**Activity:** Write out the following listing's lines from the one with "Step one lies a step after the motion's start" to the one with "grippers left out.", exactly, with both included and no others.

** Dataset section follows **

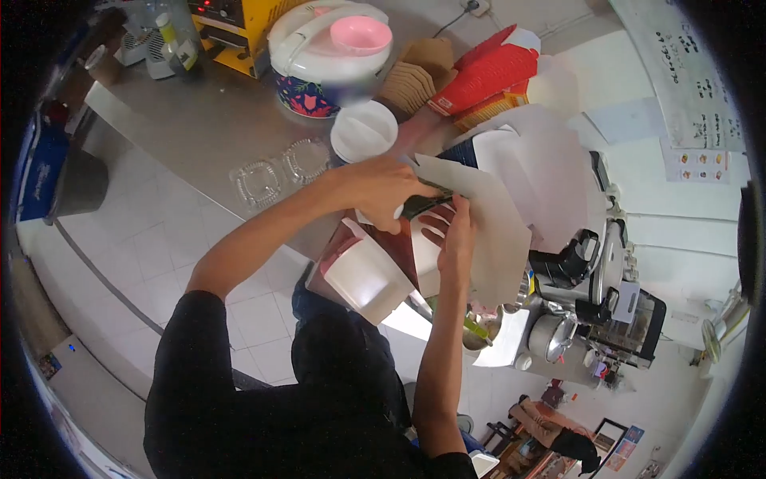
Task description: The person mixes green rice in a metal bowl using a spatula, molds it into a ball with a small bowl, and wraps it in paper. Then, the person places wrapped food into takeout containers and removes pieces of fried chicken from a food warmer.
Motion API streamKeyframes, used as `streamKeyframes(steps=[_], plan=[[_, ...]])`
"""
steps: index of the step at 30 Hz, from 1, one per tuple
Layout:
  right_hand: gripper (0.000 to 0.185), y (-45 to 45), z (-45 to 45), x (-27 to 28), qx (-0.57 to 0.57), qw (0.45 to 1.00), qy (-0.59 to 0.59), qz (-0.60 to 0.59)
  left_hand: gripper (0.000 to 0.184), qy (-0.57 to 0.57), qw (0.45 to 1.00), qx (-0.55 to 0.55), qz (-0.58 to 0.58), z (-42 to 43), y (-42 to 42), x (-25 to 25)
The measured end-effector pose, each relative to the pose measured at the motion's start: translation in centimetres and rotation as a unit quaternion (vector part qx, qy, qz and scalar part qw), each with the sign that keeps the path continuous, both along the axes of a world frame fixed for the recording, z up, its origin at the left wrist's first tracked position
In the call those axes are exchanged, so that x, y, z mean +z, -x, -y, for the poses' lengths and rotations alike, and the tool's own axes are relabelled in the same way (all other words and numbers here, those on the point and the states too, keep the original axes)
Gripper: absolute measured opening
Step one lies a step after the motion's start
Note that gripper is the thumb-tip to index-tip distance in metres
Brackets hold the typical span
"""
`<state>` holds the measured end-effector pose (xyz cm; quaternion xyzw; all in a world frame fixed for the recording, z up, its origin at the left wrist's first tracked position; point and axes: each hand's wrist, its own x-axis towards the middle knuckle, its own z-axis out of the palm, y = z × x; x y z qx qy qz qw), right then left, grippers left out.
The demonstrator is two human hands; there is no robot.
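My left hand [381,191] reaches across the worktop, its index finger stretched along a dark, greenish-black flat piece [423,204] whose kind I cannot make out. The other fingers are curled at its near side. From the opposite side my right hand [453,239] holds the edge of that piece between thumb and fingers, some fingers spread beneath. Right behind the hands stands a large pale grey sheet of card or paper [487,231]. Closer to my body is a white plastic container [367,275] with a reddish part beside it.
A white bowl [364,132] and a clear clamshell box [259,182] lie on the steel counter [199,132]. Beyond are a rice cooker [307,60] with a pink bowl [361,35], stacked brown cartons [411,80] and red packaging [487,72]. Pots [550,335] stand at right; another person [558,435] is farther off.
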<state>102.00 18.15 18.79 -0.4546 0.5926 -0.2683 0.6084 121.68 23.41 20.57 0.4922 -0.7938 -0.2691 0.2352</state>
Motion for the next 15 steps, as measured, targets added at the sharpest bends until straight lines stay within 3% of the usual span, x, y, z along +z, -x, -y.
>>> streamKeyframes(steps=[6,8,10,15], plan=[[0.043,0.5,-0.6,-0.3,0.023,0.999,0.013,0.042,0.074,0.011,0.999,-0.042,0.01,0.7,0.0,-0.4],[0.043,0.6,-1.0,-0.5,0.013,0.997,0.047,0.059,0.072,0.055,0.996,-0.064,-0.02,1.3,0.1,-2.3],[0.044,2.9,-0.7,-3.5,0.091,0.977,0.17,0.086,0.071,0.066,0.995,-0.068,-0.038,0.9,0.0,-2.0],[0.038,1.9,0.8,-2.6,0.066,0.984,0.165,-0.033,0.085,0.043,0.996,-0.026,0.077,-0.2,0.6,-1.9]])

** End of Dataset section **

**Task result:**
Step one lies a step after the motion's start
Note that gripper is the thumb-tip to index-tip distance in metres
Brackets hold the typical span
"""
`<state>` holds the measured end-effector pose (xyz cm; quaternion xyzw; all in a world frame fixed for the recording, z up, its origin at the left wrist's first tracked position; point and axes: each hand's wrist, its own x-axis towards the middle knuckle, its own z-axis out of the palm, y = z × x; x y z qx qy qz qw), right then left, grippers left out.

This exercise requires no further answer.